Victoria’s Secret ‘A Body For Every Body’ Is Probably Not For Your Body
When Victoria’s Secret released their new ‘Perfect Body’ marketing campaign last week, with the slogan plastered over a picture of ten tall, glowing, stick-thin models, they got an earful of righteous anger from social media. So the good folks at Victoria’s Secret tried to address their misstep yesterday, by giving the marketing campaign an updated name and slogan. The new title is ‘A Body for Every Body‘. And it’s still plastered over the exact same image of ten models cut from the same 5’10”, 120-pound mold.
The models, several of whom have countable ribs but none of whom appear to have more than 5% body fat, are about as diverse in terms of body type as the mannequins on display in a department store. The social media backlash that was responsible for the demise of the original ‘Perfect Body’ slogan (via a Change.org petition and a huge Twitter outcry) deemed the campaign’s message harmful to young girl, who don’t need to be told that a ‘perfect’ body necessarily equates to one that looks like a supermodel’s. I’m not sure the new campaign is much better, though, with its implication that ‘every body’ out there is well represented by a selection of the thinnest women in the world. I guess the Victoria’s Secret design ran out of room when adding the updated slogan to the photograph, because ‘A Body For Every Body, As Long As You Look More Or Less Like This’ is probably a little too long to fit.
It’s not clear if or when the posters that have already been shipped out to stores for display will be replaced, but I won’t be finding out, because Victoria’s Secret isn’t getting any of my money. I’m short. I have had two children. In lingerie, I look like a piece of Silly Putty that’s been left out in the sun. If you, like me, don’t fit into one of the ten clone-like categories of body type offerings from the store, go elsewhere. For one thing, I’ve heard more than one story from people who have been, let’s say, politely discouraged from shopping at VS due to their physique. Or, occasionally, not so politely. For another, they don’t have a great track record with boobs that aren’t currently being squished into one of their crappy bras. (Which reminds me of yet another reason to skip a mall trip to Vicky’s: they are notoriously bad at actually getting people a bra size that actually fits them properly. It was ages before I got a department store fitting and realized I’d been cramming the girls into a 36A for no reason at all. There is no joy like a properly fitted bra! Do your boobs a favor and take them somewhere else. If you go to literally anyone else that has 1.) a tape measure and 2.) one or more eyes, you should be in good shape.

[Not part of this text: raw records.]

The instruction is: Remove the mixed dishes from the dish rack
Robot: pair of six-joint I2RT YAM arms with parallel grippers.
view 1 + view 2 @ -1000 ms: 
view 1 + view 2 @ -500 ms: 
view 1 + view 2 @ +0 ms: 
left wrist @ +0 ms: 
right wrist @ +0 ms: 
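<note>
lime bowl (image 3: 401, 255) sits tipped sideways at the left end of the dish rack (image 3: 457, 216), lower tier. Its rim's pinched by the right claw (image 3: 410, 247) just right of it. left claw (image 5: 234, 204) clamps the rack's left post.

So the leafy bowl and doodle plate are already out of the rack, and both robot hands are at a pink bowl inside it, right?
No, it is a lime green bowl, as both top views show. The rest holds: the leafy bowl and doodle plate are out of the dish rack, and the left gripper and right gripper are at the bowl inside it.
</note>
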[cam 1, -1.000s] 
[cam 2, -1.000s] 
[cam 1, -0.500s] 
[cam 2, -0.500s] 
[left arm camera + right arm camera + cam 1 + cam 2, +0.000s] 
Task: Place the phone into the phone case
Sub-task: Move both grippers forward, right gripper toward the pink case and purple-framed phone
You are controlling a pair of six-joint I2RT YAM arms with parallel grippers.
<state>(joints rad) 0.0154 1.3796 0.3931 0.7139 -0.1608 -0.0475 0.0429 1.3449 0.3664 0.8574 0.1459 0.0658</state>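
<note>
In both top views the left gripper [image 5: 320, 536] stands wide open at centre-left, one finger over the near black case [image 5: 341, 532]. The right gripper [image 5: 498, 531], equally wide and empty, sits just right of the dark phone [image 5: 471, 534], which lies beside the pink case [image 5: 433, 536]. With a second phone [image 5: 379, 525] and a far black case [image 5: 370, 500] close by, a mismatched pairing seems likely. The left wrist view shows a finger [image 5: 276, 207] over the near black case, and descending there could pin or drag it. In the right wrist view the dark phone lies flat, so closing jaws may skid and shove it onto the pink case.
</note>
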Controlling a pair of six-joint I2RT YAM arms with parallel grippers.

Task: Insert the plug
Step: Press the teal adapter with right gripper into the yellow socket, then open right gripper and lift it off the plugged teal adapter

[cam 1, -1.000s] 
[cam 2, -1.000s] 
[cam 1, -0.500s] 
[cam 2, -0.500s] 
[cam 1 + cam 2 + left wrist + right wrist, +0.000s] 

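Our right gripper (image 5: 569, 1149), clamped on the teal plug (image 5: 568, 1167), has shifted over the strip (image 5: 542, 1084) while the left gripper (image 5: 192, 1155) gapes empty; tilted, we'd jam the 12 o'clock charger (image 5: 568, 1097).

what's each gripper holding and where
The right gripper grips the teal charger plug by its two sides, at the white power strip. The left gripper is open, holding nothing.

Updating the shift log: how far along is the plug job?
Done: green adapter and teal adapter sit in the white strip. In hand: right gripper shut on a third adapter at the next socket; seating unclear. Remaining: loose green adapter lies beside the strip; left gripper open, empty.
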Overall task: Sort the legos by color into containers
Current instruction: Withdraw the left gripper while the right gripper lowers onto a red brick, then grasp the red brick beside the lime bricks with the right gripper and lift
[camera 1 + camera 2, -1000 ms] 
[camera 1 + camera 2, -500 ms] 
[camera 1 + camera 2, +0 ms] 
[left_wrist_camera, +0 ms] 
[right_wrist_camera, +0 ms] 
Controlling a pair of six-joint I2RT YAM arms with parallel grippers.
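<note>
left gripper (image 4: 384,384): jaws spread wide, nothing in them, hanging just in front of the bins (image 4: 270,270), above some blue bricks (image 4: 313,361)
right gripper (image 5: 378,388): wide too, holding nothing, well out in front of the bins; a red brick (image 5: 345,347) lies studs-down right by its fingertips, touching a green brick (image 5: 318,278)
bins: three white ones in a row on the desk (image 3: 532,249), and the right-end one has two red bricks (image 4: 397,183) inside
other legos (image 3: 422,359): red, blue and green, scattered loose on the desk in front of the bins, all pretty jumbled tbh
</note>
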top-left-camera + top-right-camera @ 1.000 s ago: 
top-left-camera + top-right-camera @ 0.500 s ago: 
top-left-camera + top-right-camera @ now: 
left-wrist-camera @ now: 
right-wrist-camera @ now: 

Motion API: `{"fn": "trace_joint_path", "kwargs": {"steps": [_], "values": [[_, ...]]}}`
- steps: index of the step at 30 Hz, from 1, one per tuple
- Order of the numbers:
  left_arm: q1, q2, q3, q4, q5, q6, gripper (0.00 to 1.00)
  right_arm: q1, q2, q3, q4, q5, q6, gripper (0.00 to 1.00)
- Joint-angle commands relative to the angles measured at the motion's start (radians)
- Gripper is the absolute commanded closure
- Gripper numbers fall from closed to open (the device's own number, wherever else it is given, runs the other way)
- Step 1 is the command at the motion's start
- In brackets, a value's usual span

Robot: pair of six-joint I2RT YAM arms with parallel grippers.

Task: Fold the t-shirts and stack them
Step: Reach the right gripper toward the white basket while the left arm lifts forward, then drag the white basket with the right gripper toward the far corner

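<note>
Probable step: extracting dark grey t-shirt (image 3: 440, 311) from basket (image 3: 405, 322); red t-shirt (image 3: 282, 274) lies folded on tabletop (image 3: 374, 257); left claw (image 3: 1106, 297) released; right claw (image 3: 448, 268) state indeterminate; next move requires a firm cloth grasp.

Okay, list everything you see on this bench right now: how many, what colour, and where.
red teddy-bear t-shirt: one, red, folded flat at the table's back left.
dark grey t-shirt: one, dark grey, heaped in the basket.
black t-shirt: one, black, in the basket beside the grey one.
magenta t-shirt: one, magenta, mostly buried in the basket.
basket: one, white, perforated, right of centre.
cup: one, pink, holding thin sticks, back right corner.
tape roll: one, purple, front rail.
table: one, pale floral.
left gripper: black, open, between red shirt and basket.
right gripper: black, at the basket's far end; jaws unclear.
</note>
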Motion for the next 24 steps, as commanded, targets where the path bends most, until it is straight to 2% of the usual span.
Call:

Also, the first person to try to accuse me of ‘skinny-shaming’ in the comments can eat my stretched out, ugly nursing bra. If you have the sort of body type that allows you to shop at Victoria’s Secret, my beef is not with you – congratuwelldone! But you also don’t get to be mad at the rest of us who don’t fit that very rigid mold for complaining and taking our boob-money elsewhere. Sorry, but acknowledging that there is more than one way to have a ‘perfect body’, or that ‘every body’ should be a little more diverse than being 5’9″ and 110 pounds or 5’11” and 125, is not skinny-shaming. It’s reality.